NanoMTEB-v2 / fi_qa2018
Overview
NanoMTEB-v2 / fi_qa2018 is an English financial question-answer retrieval task. Queries are investor, personal-finance, or market-related questions, and relevant documents are answers or answer-like passages from a financial QA collection. FiQA was created for financial opinion mining and question answering, and MTEB includes it as a retrieval benchmark. This Nano split contains 200 queries over 10,000 documents and is strongly multi-positive, with many questions having several acceptable answers. It is useful for studying retrieval in a domain where terminology matters, but where the best answer often depends on scenario interpretation, financial concepts, and advice-like reasoning rather than simple keyword overlap.
Details
What the Original Data Measures
FiQA measures question answering and opinion mining in the financial domain. The retrieval task asks whether a system can match a short finance question with passages that answer it or provide useful explanation. The text differs from encyclopedic retrieval because answers often contain personal advice, legal or tax caveats, investor reasoning, and informal forum language.
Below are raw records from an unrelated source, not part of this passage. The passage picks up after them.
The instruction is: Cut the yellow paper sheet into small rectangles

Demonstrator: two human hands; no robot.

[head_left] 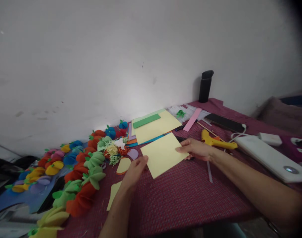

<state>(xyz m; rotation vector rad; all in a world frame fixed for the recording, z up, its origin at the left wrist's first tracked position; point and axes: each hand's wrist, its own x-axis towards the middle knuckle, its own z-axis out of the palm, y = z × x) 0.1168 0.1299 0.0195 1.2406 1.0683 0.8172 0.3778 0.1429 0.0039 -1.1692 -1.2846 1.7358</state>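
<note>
A pale yellow sheet of paper (163, 155) is held up over the table by its two sides. My left hand (137, 167) pinches its left edge, thumb on top. On the opposite edge, my right hand (194, 148) grips it between thumb and fingers. Behind it lies a stack of coloured sheets (163, 127) with a green paper strip (146, 121) on top. Close to my left hand are a rounded yellow paper piece (123, 165) and a yellow offcut (113, 195). A yellow glue gun (216, 140) rests just beyond my right hand.
Rows of coloured paper ornaments (78, 172) fill the left side. Paper shreds (113, 150) lie beside them. At the right are a white power bank (270, 158) with a cable, a black phone (225, 122) and a pink strip (192, 119). A black bottle (205, 86) stands by the wall.
</note>
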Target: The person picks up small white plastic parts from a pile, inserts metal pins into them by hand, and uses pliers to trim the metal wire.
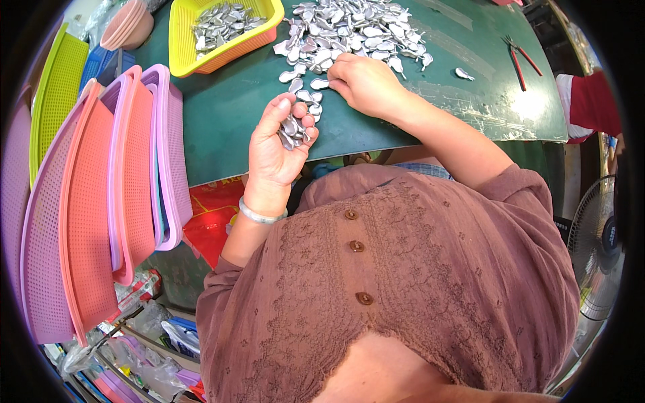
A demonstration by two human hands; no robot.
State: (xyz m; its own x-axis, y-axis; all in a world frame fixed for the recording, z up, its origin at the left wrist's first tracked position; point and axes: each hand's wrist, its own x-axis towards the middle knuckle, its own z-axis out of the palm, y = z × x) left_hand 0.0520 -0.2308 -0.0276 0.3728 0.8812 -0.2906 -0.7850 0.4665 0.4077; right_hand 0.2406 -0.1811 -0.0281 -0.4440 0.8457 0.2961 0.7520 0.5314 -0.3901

This makes the task a good test of domain-specific semantic retrieval. A model must understand financial products, tax concepts, market mechanics, and user intent.
Observed Data Profile
The Nano split contains 200 queries, 10,000 documents, and 534 positive qrel rows. Queries have 2.67 positives on average, with a median of 2 and a maximum of 12. There are 128 multi-positive queries, or 64.0% of the query set. Queries average 61.70 characters, while documents average 780.39 characters.
Examples include stock and ETF taxation, exchange-rate conversion, brokerage exchange fees, freelance income earned abroad, and inflation measurement. Documents are usually explanatory answers rather than formal article passages.
BM25 Evaluation Profile
The BM25 candidate subset uses top-500 candidates and reaches nDCG@10 of 0.3799, hit@10 of 0.6600, and recall@100 of 0.7097. BM25 is moderately useful because finance questions and answers share domain terms such as tax, exchange rate, brokerages, inflation, ETF, trade, or income.
However, sparse matching is limited by the advice-like nature of the task. The answer may use a different framing from the question, discuss the relevant rule indirectly, or require connecting a scenario to a financial concept. BM25 can also over-rank passages that share a product term but answer a different decision problem.
Dense Evaluation Profile
The dense candidate subset from harrier_oss_v1_270m uses top-500 candidates and reaches nDCG@10 of 0.5494, hit@10 of 0.8000, and recall@100 of 0.8258. Dense retrieval is clearly stronger than BM25 across all reported metrics. This indicates that semantic matching is important for mapping short finance questions to longer explanatory answers.
The dense advantage is especially meaningful because questions often encode intent rather than exact answer wording: a user asks what exchange rate applies, whether state tax is owed, or how inflation is calculated. Dense models can connect those intents to explanatory passages even when surface terms differ.
Reranking Hybrid Evaluation Profile
The reranking_hybrid subset uses top-100 candidates, with 17 queries carrying a rank-101 safeguard positive. It reaches nDCG@10 of 0.5258, hit@10 of 0.8000, and recall@100 of 0.8390. The hybrid pool has the best recall@100 and matches dense hit@10, but dense retrieval remains strongest by nDCG@10.
This suggests that sparse retrieval adds complementary candidates through exact financial terms, while dense retrieval gives better rank ordering. A reranker can benefit from hybrid coverage if it can distinguish answers that address the user's actual financial decision from those that merely share vocabulary.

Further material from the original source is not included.